## What is required
Find all lines below containing the string "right" and return them.

** Opening Supplied information block **

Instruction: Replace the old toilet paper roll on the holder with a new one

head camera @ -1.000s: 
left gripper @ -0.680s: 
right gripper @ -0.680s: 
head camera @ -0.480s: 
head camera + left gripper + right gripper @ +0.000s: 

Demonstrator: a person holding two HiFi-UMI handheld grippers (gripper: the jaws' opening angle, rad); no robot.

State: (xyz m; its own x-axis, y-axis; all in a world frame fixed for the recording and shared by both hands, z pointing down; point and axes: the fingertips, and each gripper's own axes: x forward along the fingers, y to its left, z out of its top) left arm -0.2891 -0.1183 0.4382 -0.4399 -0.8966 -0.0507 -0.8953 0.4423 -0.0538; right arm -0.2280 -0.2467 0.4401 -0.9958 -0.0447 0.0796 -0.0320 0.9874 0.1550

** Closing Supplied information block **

## Answer below
right gripper @ -0.680s: 
head camera + left gripper + right gripper @ +0.000s: 
State: (xyz m; its own x-axis, y-axis; all in a world frame fixed for the recording and shared by both hands, z pointing down; point and axes: the fingertips, and each gripper's own axes: x forward along the fingers, y to its left, z out of its top) left arm -0.2891 -0.1183 0.4382 -0.4399 -0.8966 -0.0507 -0.8953 0.4423 -0.0538; right arm -0.2280 -0.2467 0.4401 -0.9958 -0.0447 0.0796 -0.0320 0.9874 0.1550

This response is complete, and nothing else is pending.